Utah group debates how to save sage grouse
Utah's sage grouse conservation advisers Wednesday debated the extent of secure habitat needed to save birds and steer clear of the Endangered Species Act all the while defending their process as scientifically sound.
The working group, largely made up of industry, university and government officials, is trying to recommend a conservation map and set of rules to Gov. Gary Herbert by July 1. The rush is intended to produce a plan that the U.S. Fish and Wildlife Service will accept before that agency decides to list the dwindling bird as an endangered species requiring new federal protections.
Much of Wednesday's discussion at the state Capitol complex centered on how many of Utah's 20,000 or so birds are enough to satisfy federal biologists, and whether smaller groups might be sacrificed for industrial development. It's a question central to the group's strategy of investing most of the state's efforts where they can save the most birds.
Some areas, such as fringe bird habitat in the Uinta Basin's gas fields, will likely be sacrificed because conservation is impractical. Others with better recovery prospects remain in play.

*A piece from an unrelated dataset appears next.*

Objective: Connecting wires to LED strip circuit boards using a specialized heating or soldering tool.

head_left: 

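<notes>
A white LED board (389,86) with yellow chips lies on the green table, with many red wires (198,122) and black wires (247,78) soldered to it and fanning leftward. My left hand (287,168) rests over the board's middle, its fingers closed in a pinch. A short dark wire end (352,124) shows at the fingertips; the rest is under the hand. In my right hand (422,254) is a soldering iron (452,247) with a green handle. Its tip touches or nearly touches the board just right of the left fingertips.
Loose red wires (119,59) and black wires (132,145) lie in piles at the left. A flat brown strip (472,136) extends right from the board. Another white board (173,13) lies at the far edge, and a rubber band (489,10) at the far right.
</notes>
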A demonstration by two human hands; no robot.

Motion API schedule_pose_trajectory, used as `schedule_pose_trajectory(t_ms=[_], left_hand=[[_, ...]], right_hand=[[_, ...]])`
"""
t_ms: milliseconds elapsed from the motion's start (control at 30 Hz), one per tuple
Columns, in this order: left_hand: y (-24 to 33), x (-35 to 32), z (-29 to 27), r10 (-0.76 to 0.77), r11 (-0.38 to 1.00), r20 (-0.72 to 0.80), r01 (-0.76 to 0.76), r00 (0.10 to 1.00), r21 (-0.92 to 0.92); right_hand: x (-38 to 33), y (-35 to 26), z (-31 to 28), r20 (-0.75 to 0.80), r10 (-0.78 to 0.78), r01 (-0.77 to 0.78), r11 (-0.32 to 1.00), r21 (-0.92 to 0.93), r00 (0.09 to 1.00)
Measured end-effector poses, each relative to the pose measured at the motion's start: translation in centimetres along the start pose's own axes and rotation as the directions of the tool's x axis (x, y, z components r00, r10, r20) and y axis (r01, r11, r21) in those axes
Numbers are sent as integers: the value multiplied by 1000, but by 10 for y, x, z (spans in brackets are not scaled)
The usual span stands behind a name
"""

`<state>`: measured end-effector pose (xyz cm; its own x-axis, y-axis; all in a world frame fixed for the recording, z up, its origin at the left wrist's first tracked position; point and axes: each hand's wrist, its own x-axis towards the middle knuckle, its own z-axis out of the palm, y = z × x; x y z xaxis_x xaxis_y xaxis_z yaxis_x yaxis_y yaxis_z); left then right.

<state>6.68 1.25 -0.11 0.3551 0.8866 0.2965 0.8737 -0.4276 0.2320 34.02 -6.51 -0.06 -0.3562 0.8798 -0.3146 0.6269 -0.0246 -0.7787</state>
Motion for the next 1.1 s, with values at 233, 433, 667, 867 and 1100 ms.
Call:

For instance, the group reviewed possible protection scenarios surrounding Parker Mountain, a southern Utah plateau running from around Fish Lake south to Johns Valley just north of Bryce Canyon National Park.
Utah State University biologist Terry Messmer recalled how a team, including his graduate students and Parker Mountain ranchers, has worked since the late 1990s to improve vegetation there, boosting the grouse population.
Now the state counts 3,900 birds there, compared to 500 in the adjacent Johns Valley. Some said they could foresee tiered protection zones giving the mountain birds priority but allowing case-by-case development decisions in the valley.
But Larry Crist, head of the Fish and Wildlife Service's Utah field office, said such a system probably would mean his agency wouldn't count the 500 valley birds toward the state's effort.
"If it was case by case," he said, "I'd say, well, there's no protection."
Others in the group wondered whether it was necessary to save all occupied habitat or whether some areas are more important. State biologists told them it's all important because fluctuating weather unusually deep snow, for one can force birds to move from year to year.
Kathleen Clarke, Herbert's public-lands adviser who is leading the group, opened Wednesday's meeting by apologizing if anyone in the group was offended by a Salt Lake Tribune editorial that questioned the state's commitment to impartial science. That editorial responded to Clarke's appearance at an interim legislative committee meeting this month during which she said the state needs its own data to overcome suspect federal science, possibly in court.
"Our work will be of no use if we do not conserve the bird," Clarke said Wednesday. "That is absolutely what we're about."